Start of Dataset section

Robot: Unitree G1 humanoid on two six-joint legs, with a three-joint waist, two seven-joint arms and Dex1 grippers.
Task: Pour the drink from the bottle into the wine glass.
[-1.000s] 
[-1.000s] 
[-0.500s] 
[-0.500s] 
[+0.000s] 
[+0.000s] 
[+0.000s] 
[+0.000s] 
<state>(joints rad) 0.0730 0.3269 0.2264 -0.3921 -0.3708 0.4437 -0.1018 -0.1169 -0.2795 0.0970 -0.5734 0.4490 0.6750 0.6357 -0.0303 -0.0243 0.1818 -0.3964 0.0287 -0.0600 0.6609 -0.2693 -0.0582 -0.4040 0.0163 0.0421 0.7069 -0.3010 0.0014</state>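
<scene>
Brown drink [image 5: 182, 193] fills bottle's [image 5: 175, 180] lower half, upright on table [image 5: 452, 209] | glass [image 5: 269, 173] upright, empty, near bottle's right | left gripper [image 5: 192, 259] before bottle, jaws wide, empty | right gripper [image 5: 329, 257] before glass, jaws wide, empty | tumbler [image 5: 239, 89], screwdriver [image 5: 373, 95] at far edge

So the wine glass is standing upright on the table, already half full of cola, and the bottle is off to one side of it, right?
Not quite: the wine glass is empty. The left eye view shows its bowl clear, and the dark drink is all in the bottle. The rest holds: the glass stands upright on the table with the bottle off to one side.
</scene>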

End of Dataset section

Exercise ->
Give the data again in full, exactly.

Solution to this problem ->
Robot: Unitree G1 humanoid on two six-joint legs, with a three-joint waist, two seven-joint arms and Dex1 grippers.
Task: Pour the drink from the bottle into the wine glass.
[-1.000s] 
[-1.000s] 
[-0.500s] 
[-0.500s] 
[+0.000s] 
[+0.000s] 
[+0.000s] 
[+0.000s] 
<state>(joints rad) 0.0730 0.3269 0.2264 -0.3921 -0.3708 0.4437 -0.1018 -0.1169 -0.2795 0.0970 -0.5734 0.4490 0.6750 0.6357 -0.0303 -0.0243 0.1818 -0.3964 0.0287 -0.0600 0.6609 -0.2693 -0.0582 -0.4040 0.0163 0.0421 0.7069 -0.3010 0.0014</state>
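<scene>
Brown drink [image 5: 182, 193] fills bottle's [image 5: 175, 180] lower half, upright on table [image 5: 452, 209] | glass [image 5: 269, 173] upright, empty, near bottle's right | left gripper [image 5: 192, 259] before bottle, jaws wide, empty | right gripper [image 5: 329, 257] before glass, jaws wide, empty | tumbler [image 5: 239, 89], screwdriver [image 5: 373, 95] at far edge

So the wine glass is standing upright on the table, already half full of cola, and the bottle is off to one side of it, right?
Not quite: the wine glass is empty. The left eye view shows its bowl clear, and the dark drink is all in the bottle. The rest holds: the glass stands upright on the table with the bottle off to one side.
</scene>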

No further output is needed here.